Me pusieron las esposas. No registraron la casa, lo que me pareció un descuido por su parte. Posiblemente pensaron que tenía demasiada experiencia para guardar algo que pudiera comprometerme. Y en eso se equivocaban. Un registro bien hecho habría dado con las llaves del coche de Lennox. Y cuando apareciera el automóvil, cosa que sucedería antes o después, sumarían dos y dos y sabrían que Terry había estado conmigo.

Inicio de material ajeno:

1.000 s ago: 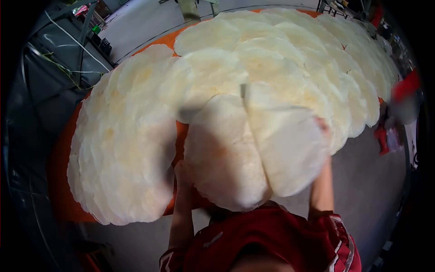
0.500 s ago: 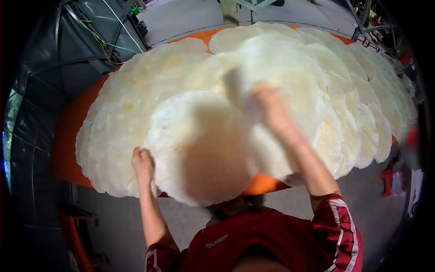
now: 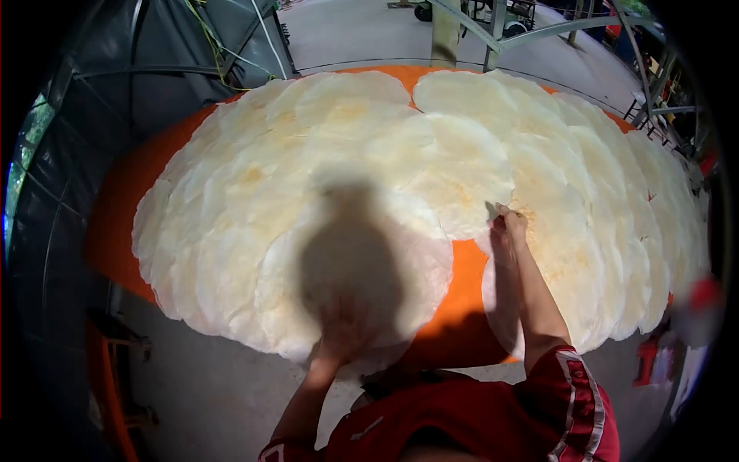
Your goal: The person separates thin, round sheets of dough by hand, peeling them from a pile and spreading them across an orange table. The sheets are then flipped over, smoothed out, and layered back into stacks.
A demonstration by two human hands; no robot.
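I see my left hand [image 3: 339,339] flat, fingers spread, on the near edge of a thin, pale, translucent round sheet [image 3: 362,262] that lies at the front edge of the orange table [image 3: 123,223], with a dark shadow across its middle. My right hand [image 3: 508,227] pinches the edge of a second round sheet [image 3: 554,269], just right of the first, a strip of bare orange table showing between them. Behind both, many more overlapping cream sheets [image 3: 346,131] cover the table, and beyond its far edge stand metal frames [image 3: 539,31] on a concrete floor [image 3: 346,31].
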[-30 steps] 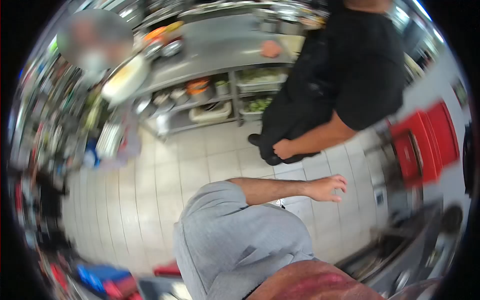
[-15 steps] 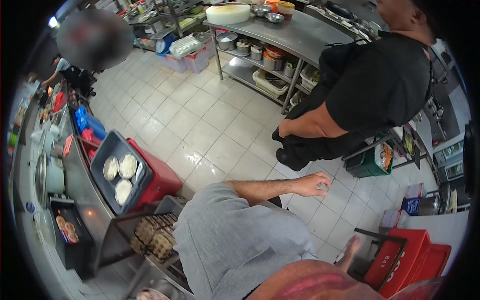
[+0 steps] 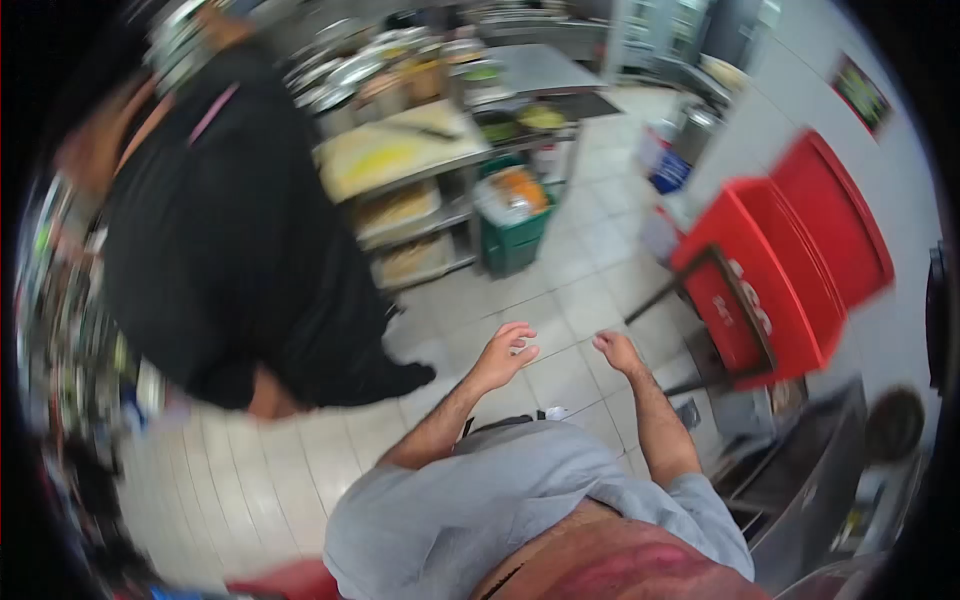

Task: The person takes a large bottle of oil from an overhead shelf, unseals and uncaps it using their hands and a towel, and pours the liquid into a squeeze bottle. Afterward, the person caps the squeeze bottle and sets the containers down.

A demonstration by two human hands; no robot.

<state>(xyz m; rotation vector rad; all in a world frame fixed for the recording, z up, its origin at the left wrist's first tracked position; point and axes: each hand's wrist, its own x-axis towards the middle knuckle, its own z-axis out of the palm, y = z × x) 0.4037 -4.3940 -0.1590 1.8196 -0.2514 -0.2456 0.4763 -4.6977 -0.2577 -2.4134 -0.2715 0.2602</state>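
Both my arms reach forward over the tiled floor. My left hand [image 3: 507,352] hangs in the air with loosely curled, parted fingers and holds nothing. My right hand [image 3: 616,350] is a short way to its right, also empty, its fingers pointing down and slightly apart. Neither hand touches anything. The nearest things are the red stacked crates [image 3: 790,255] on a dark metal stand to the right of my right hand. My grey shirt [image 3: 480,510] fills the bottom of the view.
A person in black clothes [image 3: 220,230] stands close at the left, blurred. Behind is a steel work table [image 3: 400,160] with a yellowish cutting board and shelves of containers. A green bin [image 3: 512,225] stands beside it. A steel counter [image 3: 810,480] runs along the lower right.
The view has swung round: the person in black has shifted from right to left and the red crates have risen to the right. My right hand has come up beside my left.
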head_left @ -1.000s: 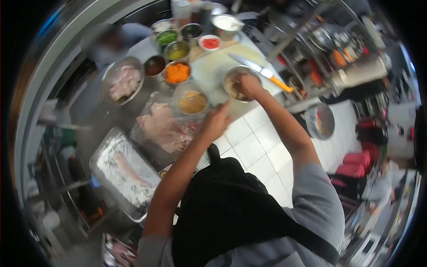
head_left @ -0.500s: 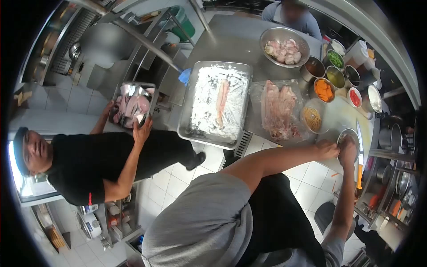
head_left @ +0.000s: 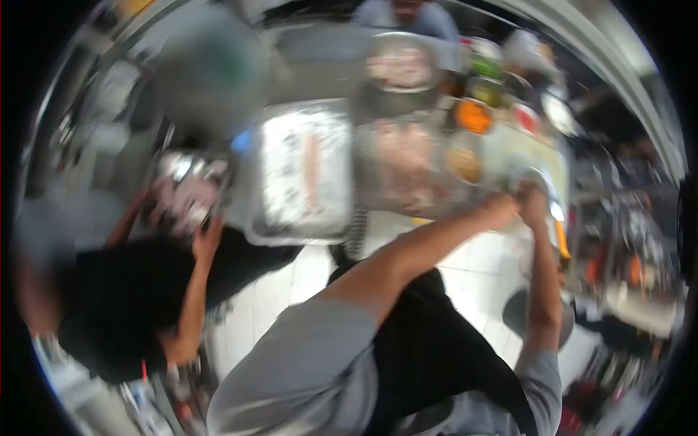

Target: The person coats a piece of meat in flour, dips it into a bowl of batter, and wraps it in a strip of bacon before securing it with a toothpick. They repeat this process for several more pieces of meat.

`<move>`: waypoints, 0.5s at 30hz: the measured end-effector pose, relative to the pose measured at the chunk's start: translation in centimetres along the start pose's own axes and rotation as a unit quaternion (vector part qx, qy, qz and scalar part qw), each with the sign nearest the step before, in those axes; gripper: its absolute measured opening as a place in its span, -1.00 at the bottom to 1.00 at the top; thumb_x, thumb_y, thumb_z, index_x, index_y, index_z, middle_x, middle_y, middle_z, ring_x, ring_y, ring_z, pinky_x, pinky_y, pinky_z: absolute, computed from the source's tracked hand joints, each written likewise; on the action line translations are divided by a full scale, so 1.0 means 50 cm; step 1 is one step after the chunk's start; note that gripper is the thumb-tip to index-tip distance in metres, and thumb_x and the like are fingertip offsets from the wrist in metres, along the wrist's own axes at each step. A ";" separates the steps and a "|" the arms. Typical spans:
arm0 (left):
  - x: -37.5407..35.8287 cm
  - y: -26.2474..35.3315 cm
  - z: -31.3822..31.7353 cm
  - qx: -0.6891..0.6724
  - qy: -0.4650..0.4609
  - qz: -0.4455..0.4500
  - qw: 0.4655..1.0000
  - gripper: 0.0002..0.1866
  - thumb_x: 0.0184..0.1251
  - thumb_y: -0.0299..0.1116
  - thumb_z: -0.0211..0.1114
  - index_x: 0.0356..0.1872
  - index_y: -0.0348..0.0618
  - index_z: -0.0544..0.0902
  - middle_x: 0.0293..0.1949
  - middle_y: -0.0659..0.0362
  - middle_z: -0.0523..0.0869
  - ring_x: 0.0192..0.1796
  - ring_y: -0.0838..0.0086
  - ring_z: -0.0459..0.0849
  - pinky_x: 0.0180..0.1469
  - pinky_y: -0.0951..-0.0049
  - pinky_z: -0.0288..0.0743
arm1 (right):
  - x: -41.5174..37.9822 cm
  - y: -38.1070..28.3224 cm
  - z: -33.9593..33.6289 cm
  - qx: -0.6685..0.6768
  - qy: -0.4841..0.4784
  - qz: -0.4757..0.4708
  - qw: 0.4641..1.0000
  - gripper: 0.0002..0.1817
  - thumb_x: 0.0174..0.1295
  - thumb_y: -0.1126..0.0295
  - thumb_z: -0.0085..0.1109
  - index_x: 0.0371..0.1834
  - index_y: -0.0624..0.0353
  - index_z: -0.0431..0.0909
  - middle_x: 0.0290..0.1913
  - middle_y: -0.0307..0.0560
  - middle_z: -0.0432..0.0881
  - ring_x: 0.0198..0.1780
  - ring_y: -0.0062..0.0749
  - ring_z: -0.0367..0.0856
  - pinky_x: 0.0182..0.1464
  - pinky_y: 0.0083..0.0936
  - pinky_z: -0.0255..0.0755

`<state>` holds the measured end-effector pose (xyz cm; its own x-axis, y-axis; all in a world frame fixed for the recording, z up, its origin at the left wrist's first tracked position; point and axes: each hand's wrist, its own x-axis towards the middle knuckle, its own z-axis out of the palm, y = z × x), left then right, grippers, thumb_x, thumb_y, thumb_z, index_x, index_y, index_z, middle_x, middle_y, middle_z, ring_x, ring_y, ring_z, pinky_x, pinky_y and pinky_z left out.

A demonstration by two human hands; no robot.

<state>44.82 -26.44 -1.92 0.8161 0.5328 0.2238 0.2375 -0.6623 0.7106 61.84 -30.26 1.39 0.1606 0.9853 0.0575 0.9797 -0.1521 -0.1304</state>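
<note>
The picture is smeared by motion. My right hand (head_left: 533, 202) reaches down into a small round metal bowl (head_left: 535, 173), its fingers hidden inside. Close beside it, at the bowl's near side, my left hand (head_left: 502, 210) looks closed; whatever it holds is too blurred to make out. The bowl stands on a pale cutting board (head_left: 544, 147). Just right of my right hand lies a knife (head_left: 561, 238) with an orange handle. Left of the board are a tub of thin yellow sticks (head_left: 464, 165) and a slab of raw meat or fish (head_left: 405, 154) on a clear sheet.
A metal tray (head_left: 297, 239) dusted with white powder holds a long pale strip (head_left: 312, 171). Behind stand a bowl of pale chunks (head_left: 400, 67) and orange pieces (head_left: 473, 116) in a container. At left, a co-worker holds a pan of raw pieces (head_left: 185, 196). Another person sits or stands beyond the table.
The whole view has swung, so the table and my hands appear further left and higher. My right hand is still in the bowl with my left beside it. The co-worker still holds the pan.
</note>
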 end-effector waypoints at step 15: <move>-0.018 0.025 -0.096 0.000 0.034 0.056 0.998 -0.68 0.36 -0.36 0.24 0.09 -0.21 0.64 -0.12 -0.13 0.73 -0.11 -0.05 0.73 -0.04 0.04 0.62 | -0.059 0.049 -0.067 0.426 0.130 0.196 0.874 -0.63 0.22 0.35 0.35 0.03 0.32 0.60 -0.13 -0.06 0.73 -0.14 -0.42 0.65 -0.02 -0.44 0.52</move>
<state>41.87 -25.23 1.98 0.8002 0.4893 0.3468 0.1461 -0.7199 0.6785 64.18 -33.81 4.22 0.5934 0.8033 0.0516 0.4173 -0.2522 -0.8731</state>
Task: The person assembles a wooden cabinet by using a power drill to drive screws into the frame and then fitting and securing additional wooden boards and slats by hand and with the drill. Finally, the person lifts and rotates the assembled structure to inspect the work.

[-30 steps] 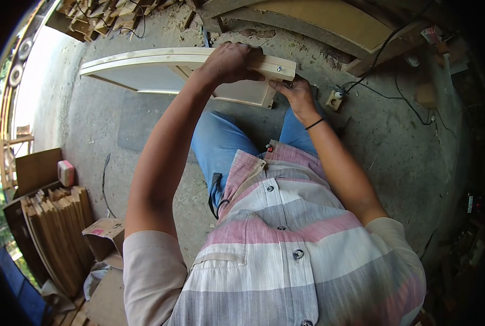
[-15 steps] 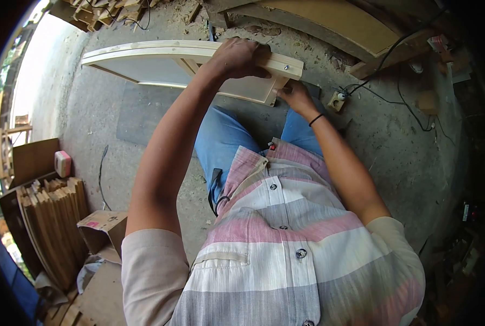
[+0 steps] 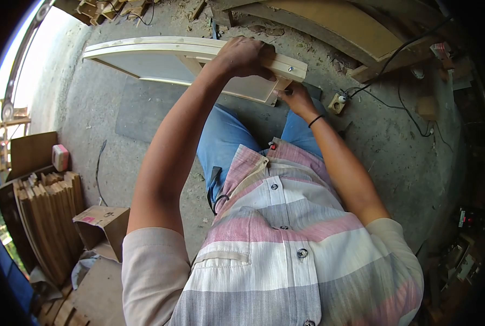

De hecho, tal como sucedieron las cosas, no habría servido de nada. La policía no encontró nunca el automóvil. Lo robaron en algún momento de la noche, lo llevaron probablemente hasta El Paso, y de allí, con llaves nuevas y documentos falsos, lo pusieron finalmente a la venta en Ciudad de México. Un procedimiento habitual. La mayor parte del dinero regresa a California en forma de heroína. Parte de la política de buena vecindad, desde el punto de vista de los delincuentes.